Celebrities join newest UN goodwill ambassador to fight human trafficking

By Edith M. Lederer, Gaea News Network
Wednesday, May 13, 2009

Celebrities honor new UN goodwill ambassador

UNITED NATIONS — Actors Nicolas Cage, Alec Baldwin and a host of celebrities joined U.N. Secretary-General Ban Ki-moon to pay tribute to New York artist Ross Bleckner, appointed a U.N. goodwill ambassador in the campaign against human trafficking.

Cage told several hundred people at a U.N. reception Tuesday night he didn’t come as an actor but “as someone who cares about children … who have the right to be free, the right not to be tortured, to be abducted.”

Some 200 paintings created by child victims of human trafficking in Uganda decorated the walls of the room where the reception was held.

Bleckner, who used art therapy to work with the former child soldiers and abducted girls in Uganda, curated the exhibition.

“It is vital that we shine a harsh light on the terrible trade in humans,” the secretary-general said, adding that Bleckner was the first fine artist to be a U.N. goodwill ambassador.

“Only an artist as visionary and compassionate as Mr. Bleckner could allows the victims to express themselves so eloquently,” he said.

Bleckner called for greater participation to fight the scourge.

“It is within everybody’s power to reach out, with whatever they can offer, no matter how small or large, whether it be intellectual, financial or creative,” he said.

Antonio Maria Costa, head of the U.N. Office on Drugs and Crime, officially appointed Bleckner as a goodwill ambassador for the Vienna-based agency which is in charge of combatting human trafficking.

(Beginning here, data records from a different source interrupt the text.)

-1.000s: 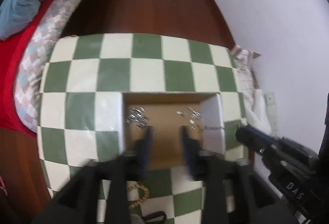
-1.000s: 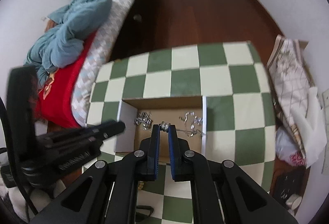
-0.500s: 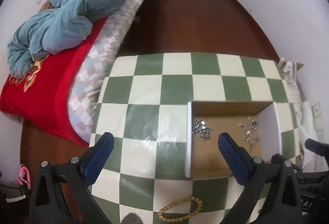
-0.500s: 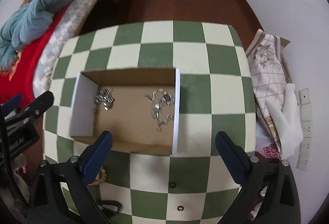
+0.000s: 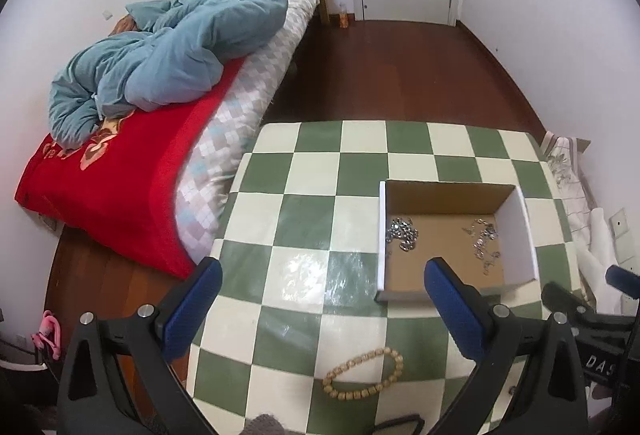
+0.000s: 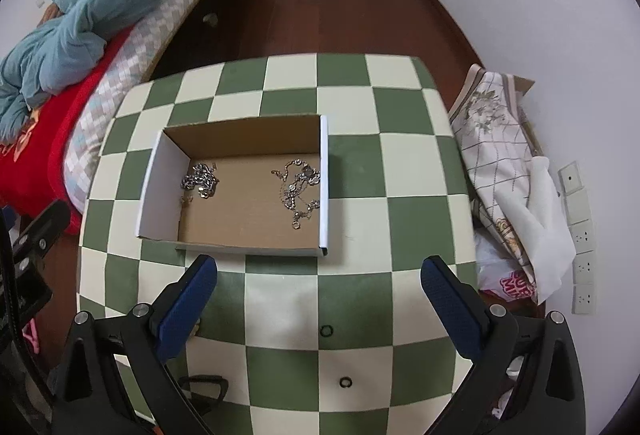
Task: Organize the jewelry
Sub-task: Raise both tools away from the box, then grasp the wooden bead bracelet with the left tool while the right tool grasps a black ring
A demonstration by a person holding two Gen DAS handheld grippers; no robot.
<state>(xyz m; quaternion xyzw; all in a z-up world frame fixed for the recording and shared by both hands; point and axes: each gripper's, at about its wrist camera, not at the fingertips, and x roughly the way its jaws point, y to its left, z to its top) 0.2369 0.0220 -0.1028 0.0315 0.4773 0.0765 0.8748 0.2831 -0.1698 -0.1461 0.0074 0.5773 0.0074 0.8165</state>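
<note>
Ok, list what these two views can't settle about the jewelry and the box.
- Silver chains in the cardboard box, right wrist view: tangled and too small to count pieces.
- Box's near corner, left wrist view: hidden behind a left gripper finger.
- Dark looped item at the table's near edge, both views: cut off by gripper frames, unidentifiable.

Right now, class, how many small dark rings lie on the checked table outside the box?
2. One ring lies on a pale square nearer the box; the other ring lies nearer the camera. More could be hidden.
</note>
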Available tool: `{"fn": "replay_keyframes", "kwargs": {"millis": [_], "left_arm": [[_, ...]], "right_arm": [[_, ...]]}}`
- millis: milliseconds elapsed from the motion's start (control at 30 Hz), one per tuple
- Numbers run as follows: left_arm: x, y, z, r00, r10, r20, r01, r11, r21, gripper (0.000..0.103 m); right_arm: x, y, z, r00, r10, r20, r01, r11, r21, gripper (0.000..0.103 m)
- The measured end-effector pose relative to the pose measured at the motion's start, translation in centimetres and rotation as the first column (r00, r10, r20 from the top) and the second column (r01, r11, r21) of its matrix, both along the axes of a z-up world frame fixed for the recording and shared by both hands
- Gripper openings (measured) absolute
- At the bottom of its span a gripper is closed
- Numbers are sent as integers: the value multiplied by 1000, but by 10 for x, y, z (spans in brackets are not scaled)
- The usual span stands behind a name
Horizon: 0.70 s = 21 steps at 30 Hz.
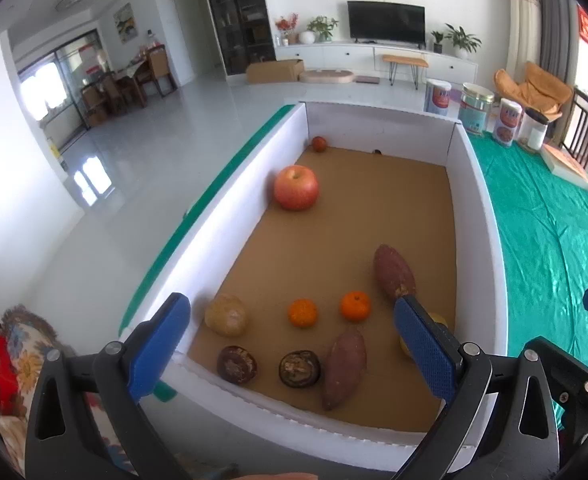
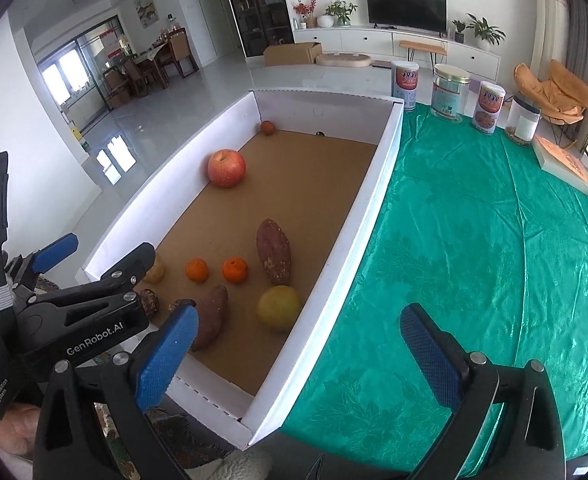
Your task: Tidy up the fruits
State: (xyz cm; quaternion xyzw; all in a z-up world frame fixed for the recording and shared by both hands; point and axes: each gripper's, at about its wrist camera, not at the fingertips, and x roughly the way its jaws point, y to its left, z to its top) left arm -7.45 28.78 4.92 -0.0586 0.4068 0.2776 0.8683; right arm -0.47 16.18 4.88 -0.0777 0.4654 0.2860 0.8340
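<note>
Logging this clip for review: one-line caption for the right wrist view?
Open right hand-held gripper hovers at the white box of produce on the green tablecloth.

glossy green tablecloth (image 2: 474,240), matt white cardboard box (image 2: 368,204) with brown floor

Box (image 2: 378,184): sitting on table's (image 2: 494,240) left edge.
Apple (image 2: 226,168): lying in box, by left wall.
Two tangerines (image 2: 234,269): lying mid-box, side by side.
Sweet potatoes (image 2: 273,251): flanking tangerines.
Cans (image 2: 450,92): standing behind box.
</note>
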Motion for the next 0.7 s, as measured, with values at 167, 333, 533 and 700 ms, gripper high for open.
{"fn": "replay_keyframes", "kwargs": {"millis": [167,333,533,700], "left_arm": [[0,4,-5,1000,-7,-7,7,999,-37,102],[0,8,-7,1000,-12,-10,11,999,-49,102],[-1,10,-11,1000,-15,-20,14,998,-55,102],[-5,11,-9,1000,-11,1,11,998,-59,102]], "right_arm": [[-2,6,-3,1000,4,8,-4,1000,-23,100],[-3,12,-4,1000,9,17,-8,999,-39,100],[-5,17,-6,1000,21,18,-20,999,-48,100],[-4,17,-6,1000,22,13,-21,999,-42,100]]}}
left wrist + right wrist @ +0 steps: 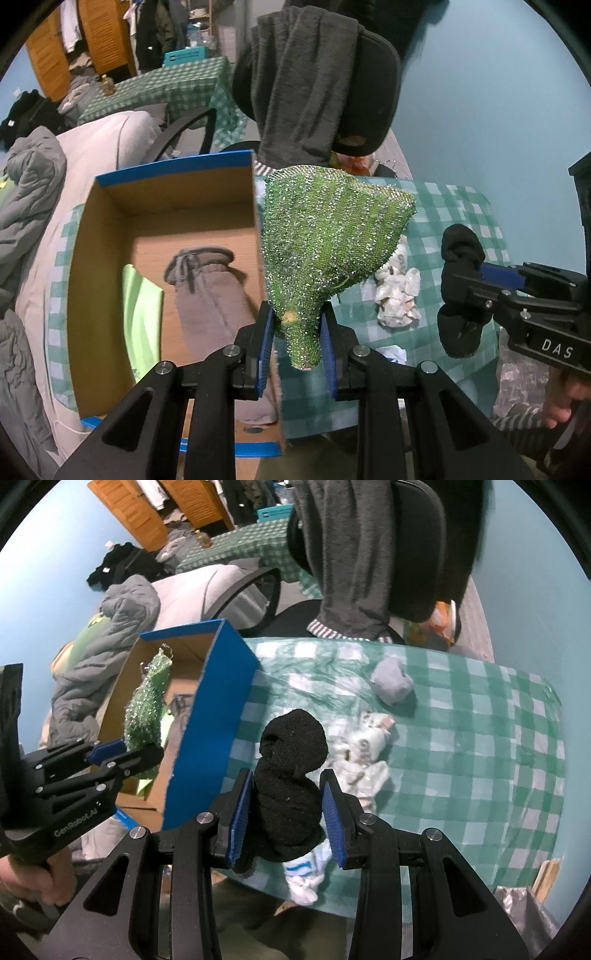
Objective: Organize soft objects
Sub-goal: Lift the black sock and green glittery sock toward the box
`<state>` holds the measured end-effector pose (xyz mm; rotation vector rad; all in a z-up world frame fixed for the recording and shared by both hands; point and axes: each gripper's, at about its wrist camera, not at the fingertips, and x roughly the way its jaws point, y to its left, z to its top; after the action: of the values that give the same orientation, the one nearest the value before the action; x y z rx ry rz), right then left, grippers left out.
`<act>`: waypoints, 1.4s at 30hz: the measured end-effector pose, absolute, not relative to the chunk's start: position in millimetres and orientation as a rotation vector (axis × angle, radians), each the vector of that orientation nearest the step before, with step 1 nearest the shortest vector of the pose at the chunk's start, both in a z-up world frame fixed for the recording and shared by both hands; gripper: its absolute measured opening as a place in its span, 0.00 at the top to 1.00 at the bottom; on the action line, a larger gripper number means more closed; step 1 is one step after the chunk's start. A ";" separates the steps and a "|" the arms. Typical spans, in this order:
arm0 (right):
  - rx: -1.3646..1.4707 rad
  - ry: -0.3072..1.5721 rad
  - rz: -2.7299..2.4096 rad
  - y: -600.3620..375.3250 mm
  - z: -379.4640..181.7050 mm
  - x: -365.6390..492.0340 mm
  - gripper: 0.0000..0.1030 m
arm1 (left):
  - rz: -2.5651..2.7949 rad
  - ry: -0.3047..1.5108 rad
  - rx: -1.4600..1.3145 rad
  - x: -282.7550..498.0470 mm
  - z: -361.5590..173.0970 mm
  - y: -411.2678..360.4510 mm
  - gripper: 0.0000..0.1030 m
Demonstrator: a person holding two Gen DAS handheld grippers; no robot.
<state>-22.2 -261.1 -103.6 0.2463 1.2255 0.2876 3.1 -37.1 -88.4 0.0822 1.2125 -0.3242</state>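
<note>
My left gripper (296, 321) is shut on a glittery green cloth (328, 236) and holds it at the right wall of the open blue cardboard box (110, 206); it also shows in the right wrist view (146, 709). The box holds a rolled grey garment (207, 288) and a light green cloth (144, 314). My right gripper (287, 801) is shut on a black sock bundle (291, 760) above the checkered table (480, 768), right of the box (214, 716). A grey sock ball (392, 683), a patterned white sock (369, 746) and a white-blue sock (306, 871) lie on the table.
An office chair (369, 96) draped with grey clothing (306, 85) stands behind the table. A bed with grey bedding (26, 206) lies to the left. A second checkered table (166, 88) and wooden wardrobe (103, 33) stand far back.
</note>
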 end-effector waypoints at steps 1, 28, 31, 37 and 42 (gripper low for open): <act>0.242 1.225 0.295 -257.2 -103.2 -20.9 0.65 | -0.319 1.212 0.079 3.8 -87.8 -34.3 0.77; 0.130 1.224 0.494 -146.8 -95.8 12.4 0.65 | -0.126 1.221 -0.013 0.0 -90.8 68.4 0.77; 0.122 1.229 0.507 -133.2 -96.8 15.5 0.65 | -0.113 1.224 -0.022 1.0 -92.4 76.6 0.77; 0.109 1.245 0.528 -110.4 -102.1 23.8 0.65 | -0.091 1.237 -0.035 5.5 -99.1 94.2 0.77; 0.101 1.260 0.538 -92.4 -107.8 30.2 0.65 | -0.083 1.251 -0.029 13.7 -106.0 104.0 0.77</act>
<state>30.2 -92.4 -107.8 0.1006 1.2604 0.5383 13.7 104.0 -106.0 -0.0286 1.2510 -0.0830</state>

He said Bleckner was not only a painter whose work has been exhibited in museums around the world but “a humanitarian activist and fighter against AIDS.”

Egyptian businessman Shafik Gabr, who underwrote the evening, said human trafficking is “now the second-largest illicit business in the world after drugs” worth over $30 billion.

“I’m a huge fan of Bleckner — a boundless fan of Bleckner,” Baldwin told AP. “I’m very touched by the work that he’s doing and I came … to learn even more.”